Midway through the week, we were part of a creative gathering, where artists, academics and others interested in data attended and we shared practice, thoughts and conversation. It was a space to open up these conversations to people who don't make [art] work in the way that I do. I was humbled by the knowledge and care in the room. I played with my heartbeat as a data point, something I have been exploring with the company idontloveyouanymore (who incidentally studied at Lancaster University).  
 
I thought about all the conversations I’d had, about data as shadows of humans, about the people at the edges of the data graphs, and about how humans can be reduced to something measurable, codified and quantifiable. That there are lives under all that information, and the ways in which data can be used to progress social justice or used to control and oppress people. I wondered about how we instinctively construct story and meaning from data, but that it may not reflect the original source.  
 
I thought about my conversation with academic Michaela [Benson], about the Home Office, and the lives affected by the decisions made there. I thought about my own story.  I often start at a place of autobiography with my work, as I play with the material of my life, a fiction almost. Part of my story is linked to Lunar House and my mum can still recite the full address, years later. Michaela mentioned that the name of Lunar House crops up in many studies. It's unsurprisingly a source of much trauma and distress. I thought about this a lot. 
 
I found a video someone had made of the journey from Euston to Lunar House. We will have made this exact journey many times as a family. From that piece of found footage, I started something. And [artist and documenter] Lowri Evans has captured some of the events of this early experiment in her documentation of the residency sharing here. I wore a red dress, bounced [on a trampette], played with classical movement (such as ballet) and talked about the etymology of the building that houses the Home Office. There is something in it, I think. I recognise that this 'something' that is every day, and part of my history.  It resonates and feels bigger somehow.  It's vibrating and speaking to my big questions about diaspora, identity, belonging, and the power structures that play out in our everyday lives. They are moments experienced by individuals that somehow also contain the patterns of power struggles that have been playing out over millennia.
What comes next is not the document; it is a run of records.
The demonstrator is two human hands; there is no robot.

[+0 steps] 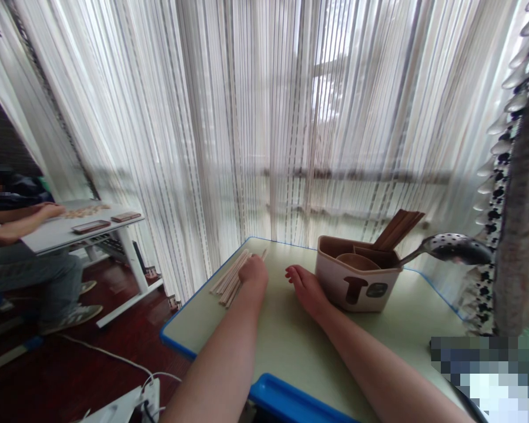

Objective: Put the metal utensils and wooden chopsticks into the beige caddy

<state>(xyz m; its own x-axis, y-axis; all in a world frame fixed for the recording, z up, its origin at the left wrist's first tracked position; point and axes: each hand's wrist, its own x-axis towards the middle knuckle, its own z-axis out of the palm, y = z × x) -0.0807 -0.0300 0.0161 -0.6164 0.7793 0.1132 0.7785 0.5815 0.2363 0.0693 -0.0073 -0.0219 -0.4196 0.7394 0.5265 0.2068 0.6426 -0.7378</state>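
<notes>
My left hand is closed over a pile of pale wooden chopsticks on the left side of the table. One light tip pokes out beyond its fingers, so it seems to grip a chopstick or more; the palm side is hidden. My right hand rests near the table's middle, fingers loosely bent and apart, with nothing visible in them. Right beside it stands a cream utensil holder with a brown inside. Dark brown chopsticks lean out of its back, and a metal slotted ladle sticks out to the right.
The pale green table has a blue edge and a blue tray at the front. Sheer curtains hang behind. At left, another person's hands are over a white table. A white cable crosses the floor.
</notes>
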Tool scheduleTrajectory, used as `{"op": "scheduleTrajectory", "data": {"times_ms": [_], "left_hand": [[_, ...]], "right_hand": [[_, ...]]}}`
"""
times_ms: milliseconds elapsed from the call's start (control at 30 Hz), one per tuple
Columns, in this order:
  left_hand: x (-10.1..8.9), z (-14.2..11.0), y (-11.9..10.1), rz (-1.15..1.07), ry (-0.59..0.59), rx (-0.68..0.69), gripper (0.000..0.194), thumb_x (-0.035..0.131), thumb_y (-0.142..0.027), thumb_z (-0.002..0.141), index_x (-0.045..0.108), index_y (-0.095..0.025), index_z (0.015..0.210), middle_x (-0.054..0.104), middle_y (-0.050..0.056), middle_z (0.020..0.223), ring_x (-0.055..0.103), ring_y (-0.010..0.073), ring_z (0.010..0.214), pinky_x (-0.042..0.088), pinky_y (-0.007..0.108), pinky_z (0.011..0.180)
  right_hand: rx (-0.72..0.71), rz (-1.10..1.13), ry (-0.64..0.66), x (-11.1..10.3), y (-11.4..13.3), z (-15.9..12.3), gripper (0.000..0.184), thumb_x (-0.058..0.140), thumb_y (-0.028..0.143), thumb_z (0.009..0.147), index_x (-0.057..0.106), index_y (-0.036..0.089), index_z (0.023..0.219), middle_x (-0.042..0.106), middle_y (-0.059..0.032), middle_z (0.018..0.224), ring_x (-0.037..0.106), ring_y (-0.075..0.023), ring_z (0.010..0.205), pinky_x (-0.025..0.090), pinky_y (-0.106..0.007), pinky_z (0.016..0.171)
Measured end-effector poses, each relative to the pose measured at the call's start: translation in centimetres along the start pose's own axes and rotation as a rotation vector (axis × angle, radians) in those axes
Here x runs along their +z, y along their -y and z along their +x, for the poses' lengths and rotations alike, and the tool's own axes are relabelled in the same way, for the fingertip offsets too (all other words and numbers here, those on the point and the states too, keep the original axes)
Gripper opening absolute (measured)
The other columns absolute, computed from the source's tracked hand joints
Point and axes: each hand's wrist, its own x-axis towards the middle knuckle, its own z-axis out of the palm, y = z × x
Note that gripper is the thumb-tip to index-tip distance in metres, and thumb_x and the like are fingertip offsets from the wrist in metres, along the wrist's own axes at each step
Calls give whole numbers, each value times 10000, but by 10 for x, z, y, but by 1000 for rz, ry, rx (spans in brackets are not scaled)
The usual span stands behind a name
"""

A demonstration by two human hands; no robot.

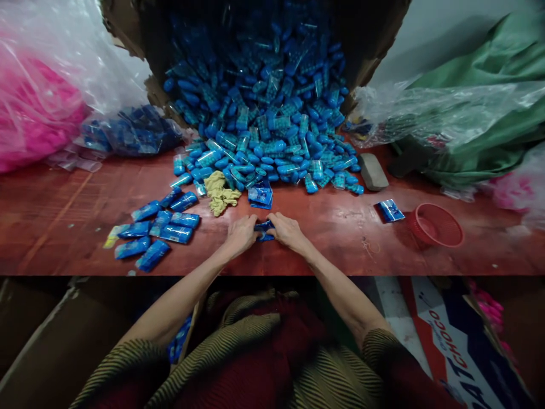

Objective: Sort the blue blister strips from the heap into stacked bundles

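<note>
Both hands meet at the middle of the red table, over a small blue printed packet. My left hand has its fingers closed on the packet's left side. Its right side is pinched by my right hand. The fingers cover part of the packet, so I cannot tell whether it is a folded sleeve or a wrapped piece. Just beyond lies a small stack of flat blue sleeves. To the left, several blue-wrapped packets lie in a loose group. A crumpled yellowish cloth rests between the group and the stack.
A large heap of blue capped clear tubes spills from a torn cardboard box. At right are a red plastic basket, a blue sleeve stack and a grey block. Plastic bags stand at the left.
</note>
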Motion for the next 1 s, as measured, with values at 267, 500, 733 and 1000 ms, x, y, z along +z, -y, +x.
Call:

That felt exciting. To feel that little spark of an idea, a form, a question. 

A woman making notes with a sign that reads 'Note Taker'
Artist Lowri Evans documenting the residency


Jenni is a Latinx Anglo-Bolivian artist, based in Manchester, and her performances encompass contemporary dance, folk dance, theatre, live art, martial arts, co-creation and the excitement of a sports spectacle. Her work has received support and from the Jerwood Live Work Fund, Jerwood New Work Fund, Arts Council England, MGCFutures, Barbican Open Lab, and she has been a resident artist at The Lowry/The Place for her choreographic research idea THANK HEAVEN FOR LITTLE GRRRLS ( a dance theatre work for a cast of 10 year old girls, who build an edifice with power tools, live and in real time).